About this exercise: Exactly the lines from the beginning of the material to the line with "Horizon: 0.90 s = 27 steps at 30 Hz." are to be repeated, both ends included.

══ Data section ══

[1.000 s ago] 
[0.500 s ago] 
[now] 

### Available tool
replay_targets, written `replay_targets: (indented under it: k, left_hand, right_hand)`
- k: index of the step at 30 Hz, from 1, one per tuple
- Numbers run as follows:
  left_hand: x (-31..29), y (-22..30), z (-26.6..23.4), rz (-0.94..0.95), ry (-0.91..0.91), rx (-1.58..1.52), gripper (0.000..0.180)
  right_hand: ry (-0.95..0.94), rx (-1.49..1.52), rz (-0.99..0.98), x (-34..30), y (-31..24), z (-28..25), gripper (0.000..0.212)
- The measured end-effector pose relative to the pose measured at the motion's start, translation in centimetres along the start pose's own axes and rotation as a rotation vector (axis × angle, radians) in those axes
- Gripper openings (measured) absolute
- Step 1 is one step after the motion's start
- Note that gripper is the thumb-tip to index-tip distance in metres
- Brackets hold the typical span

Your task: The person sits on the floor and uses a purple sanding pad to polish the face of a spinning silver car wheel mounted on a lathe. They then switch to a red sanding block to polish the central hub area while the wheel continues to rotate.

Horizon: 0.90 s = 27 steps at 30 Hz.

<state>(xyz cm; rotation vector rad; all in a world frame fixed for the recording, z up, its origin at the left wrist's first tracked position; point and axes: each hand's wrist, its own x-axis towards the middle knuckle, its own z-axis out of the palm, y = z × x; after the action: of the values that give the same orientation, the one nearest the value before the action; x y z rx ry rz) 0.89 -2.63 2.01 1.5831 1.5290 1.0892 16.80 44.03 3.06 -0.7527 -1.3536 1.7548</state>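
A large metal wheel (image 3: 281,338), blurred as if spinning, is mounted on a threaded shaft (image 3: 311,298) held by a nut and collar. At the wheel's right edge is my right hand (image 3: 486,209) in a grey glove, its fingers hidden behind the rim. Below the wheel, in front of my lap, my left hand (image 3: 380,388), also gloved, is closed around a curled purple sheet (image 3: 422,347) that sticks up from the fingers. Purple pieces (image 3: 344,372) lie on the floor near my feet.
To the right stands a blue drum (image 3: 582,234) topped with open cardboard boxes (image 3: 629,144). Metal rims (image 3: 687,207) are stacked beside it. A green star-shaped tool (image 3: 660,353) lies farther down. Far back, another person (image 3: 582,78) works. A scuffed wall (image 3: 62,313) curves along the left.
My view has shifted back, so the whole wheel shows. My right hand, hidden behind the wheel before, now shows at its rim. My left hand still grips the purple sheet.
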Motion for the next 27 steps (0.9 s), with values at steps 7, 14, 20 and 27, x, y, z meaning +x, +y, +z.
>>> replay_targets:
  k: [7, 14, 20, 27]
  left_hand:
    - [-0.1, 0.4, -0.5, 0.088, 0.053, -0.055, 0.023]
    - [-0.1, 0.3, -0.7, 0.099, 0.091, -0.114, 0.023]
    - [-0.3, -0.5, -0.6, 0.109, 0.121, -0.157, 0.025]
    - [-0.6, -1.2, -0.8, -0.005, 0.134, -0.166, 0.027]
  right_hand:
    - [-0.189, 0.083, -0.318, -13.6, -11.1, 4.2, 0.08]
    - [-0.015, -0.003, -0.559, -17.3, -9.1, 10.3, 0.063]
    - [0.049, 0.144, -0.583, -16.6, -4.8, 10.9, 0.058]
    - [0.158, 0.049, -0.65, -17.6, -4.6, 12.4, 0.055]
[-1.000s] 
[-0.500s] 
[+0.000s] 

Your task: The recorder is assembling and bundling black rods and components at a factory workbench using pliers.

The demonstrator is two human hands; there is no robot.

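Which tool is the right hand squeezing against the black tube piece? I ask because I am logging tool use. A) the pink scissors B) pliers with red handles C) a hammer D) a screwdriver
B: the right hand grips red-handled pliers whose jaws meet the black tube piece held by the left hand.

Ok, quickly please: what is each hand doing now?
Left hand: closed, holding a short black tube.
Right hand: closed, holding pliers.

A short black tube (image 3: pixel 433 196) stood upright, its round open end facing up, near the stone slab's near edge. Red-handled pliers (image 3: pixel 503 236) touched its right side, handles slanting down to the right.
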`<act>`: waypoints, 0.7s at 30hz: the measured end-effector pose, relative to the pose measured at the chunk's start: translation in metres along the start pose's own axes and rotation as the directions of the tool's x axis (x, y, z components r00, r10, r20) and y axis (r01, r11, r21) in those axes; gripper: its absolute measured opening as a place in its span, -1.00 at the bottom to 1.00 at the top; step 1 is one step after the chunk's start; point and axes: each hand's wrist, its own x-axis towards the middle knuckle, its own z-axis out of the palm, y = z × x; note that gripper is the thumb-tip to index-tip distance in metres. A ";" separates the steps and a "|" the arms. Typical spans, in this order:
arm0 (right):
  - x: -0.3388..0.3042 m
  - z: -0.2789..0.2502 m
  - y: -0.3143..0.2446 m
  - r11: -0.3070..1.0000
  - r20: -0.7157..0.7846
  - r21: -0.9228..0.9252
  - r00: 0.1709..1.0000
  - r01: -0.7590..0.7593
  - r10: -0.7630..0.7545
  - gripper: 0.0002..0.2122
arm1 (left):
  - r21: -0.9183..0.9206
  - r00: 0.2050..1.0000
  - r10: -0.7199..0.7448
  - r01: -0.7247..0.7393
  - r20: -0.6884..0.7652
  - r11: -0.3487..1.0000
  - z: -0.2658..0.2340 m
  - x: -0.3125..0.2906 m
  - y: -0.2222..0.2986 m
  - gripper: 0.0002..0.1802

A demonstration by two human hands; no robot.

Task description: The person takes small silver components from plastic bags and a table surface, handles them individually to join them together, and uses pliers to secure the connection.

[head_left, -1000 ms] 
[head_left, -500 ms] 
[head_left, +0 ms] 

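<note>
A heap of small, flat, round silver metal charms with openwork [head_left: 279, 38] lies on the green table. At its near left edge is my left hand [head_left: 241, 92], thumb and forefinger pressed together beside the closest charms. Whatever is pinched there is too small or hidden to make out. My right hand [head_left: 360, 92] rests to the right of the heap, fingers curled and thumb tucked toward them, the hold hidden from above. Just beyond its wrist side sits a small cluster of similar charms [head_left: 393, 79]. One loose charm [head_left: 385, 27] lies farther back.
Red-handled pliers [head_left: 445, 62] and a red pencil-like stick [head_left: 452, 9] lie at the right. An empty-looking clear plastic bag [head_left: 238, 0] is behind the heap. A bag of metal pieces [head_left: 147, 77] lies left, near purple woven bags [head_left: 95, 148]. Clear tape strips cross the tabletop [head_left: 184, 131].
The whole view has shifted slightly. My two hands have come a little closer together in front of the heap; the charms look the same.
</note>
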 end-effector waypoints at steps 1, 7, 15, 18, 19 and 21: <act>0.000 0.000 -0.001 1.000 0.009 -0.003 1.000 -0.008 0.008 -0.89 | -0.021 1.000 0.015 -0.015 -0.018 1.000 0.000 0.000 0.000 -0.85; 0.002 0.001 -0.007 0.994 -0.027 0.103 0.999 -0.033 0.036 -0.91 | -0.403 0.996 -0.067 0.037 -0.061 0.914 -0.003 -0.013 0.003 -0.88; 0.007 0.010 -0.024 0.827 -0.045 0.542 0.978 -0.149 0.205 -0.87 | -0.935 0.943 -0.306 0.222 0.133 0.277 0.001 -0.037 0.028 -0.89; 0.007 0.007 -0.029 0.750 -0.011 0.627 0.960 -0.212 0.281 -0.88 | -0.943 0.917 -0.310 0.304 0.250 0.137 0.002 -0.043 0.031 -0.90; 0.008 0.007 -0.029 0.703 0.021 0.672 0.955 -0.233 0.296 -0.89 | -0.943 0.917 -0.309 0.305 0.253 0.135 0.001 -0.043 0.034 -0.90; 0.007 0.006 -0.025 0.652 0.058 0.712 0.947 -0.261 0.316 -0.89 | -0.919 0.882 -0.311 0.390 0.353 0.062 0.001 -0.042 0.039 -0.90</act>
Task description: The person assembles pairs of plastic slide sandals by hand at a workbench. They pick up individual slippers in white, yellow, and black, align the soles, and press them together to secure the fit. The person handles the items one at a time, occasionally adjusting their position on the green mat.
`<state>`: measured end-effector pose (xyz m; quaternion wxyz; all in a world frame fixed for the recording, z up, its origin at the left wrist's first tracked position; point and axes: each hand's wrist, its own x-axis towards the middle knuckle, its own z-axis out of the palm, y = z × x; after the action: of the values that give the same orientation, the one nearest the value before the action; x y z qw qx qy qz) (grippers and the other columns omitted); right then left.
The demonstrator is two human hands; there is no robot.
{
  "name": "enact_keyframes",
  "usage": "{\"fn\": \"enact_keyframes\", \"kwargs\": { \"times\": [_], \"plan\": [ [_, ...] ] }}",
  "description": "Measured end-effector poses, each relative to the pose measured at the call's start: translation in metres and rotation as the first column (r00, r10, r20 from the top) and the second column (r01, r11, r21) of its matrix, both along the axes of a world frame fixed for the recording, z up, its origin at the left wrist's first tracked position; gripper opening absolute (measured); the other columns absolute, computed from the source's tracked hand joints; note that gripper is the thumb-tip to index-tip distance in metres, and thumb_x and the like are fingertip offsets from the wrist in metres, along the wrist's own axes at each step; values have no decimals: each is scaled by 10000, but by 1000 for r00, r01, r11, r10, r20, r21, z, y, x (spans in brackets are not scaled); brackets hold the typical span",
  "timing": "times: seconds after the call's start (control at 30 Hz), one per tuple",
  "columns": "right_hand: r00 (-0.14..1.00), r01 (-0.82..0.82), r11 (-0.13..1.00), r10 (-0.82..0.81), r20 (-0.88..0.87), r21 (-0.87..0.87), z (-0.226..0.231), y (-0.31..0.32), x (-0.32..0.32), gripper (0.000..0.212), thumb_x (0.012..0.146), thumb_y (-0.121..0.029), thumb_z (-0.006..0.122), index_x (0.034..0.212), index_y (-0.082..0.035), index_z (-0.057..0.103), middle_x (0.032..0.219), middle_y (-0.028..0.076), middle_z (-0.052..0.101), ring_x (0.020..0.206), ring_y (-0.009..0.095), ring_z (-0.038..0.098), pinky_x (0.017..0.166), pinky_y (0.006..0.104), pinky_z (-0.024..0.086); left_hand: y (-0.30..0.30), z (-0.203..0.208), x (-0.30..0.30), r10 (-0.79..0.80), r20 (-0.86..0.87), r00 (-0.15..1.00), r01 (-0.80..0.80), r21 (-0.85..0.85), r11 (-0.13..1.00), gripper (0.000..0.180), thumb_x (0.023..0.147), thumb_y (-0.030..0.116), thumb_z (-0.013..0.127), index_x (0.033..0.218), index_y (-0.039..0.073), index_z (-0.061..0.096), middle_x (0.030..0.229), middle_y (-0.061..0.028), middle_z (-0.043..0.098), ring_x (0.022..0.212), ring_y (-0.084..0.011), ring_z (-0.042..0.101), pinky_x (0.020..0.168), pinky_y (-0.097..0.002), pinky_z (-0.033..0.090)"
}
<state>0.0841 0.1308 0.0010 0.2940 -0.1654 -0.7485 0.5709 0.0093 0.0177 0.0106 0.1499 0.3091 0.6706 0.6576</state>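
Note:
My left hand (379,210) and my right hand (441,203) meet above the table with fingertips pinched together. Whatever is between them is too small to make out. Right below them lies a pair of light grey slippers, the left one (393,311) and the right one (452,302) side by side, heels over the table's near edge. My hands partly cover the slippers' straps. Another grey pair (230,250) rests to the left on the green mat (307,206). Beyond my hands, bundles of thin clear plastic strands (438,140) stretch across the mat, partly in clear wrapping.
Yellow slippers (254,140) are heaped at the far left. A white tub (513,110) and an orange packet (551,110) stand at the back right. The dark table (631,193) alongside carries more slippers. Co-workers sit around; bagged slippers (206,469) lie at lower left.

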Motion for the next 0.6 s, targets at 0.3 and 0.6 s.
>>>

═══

Exercise solution:
[1.000 s ago] 
[0.500 s ago] 
[now] 

### Available tool
replay_targets, written `replay_targets: (indented under it: k, left_hand, right_hand)`
- k: index of the step at 30 Hz, from 1, one per tuple
- Numbers run as follows:
  left_hand: x (-31..29), y (-22..30), z (-26.6..23.4), rz (-0.94..0.95), ry (-0.91..0.91), rx (-1.58..1.52), gripper (0.000..0.180)
  right_hand: ry (-0.95..0.94), rx (-1.49..1.52), rz (-0.99..0.98), x (-34..30), y (-31..24), z (-28..25), gripper (0.000..0.212)
- The measured end-effector pose relative to the pose measured at the motion's start, translation in centimetres along the start pose's own axes and rotation as a rotation vector (axis × angle, radians) in those axes
- Gripper openings (measured) absolute
- Step 1 is one step after the motion's start
- Note that gripper is the thumb-tip to index-tip distance in metres
- Brackets hold the typical span

Your task: The person sits on the floor and uses a purple sanding pad to polish the face of a spinning silver car wheel mounted on a lathe. They then switch to a red sanding block to polish the central hub area while the wheel continues to rotate.

Horizon: 0.90 s = 27 steps at 30 Hz.

No additional answer is needed here.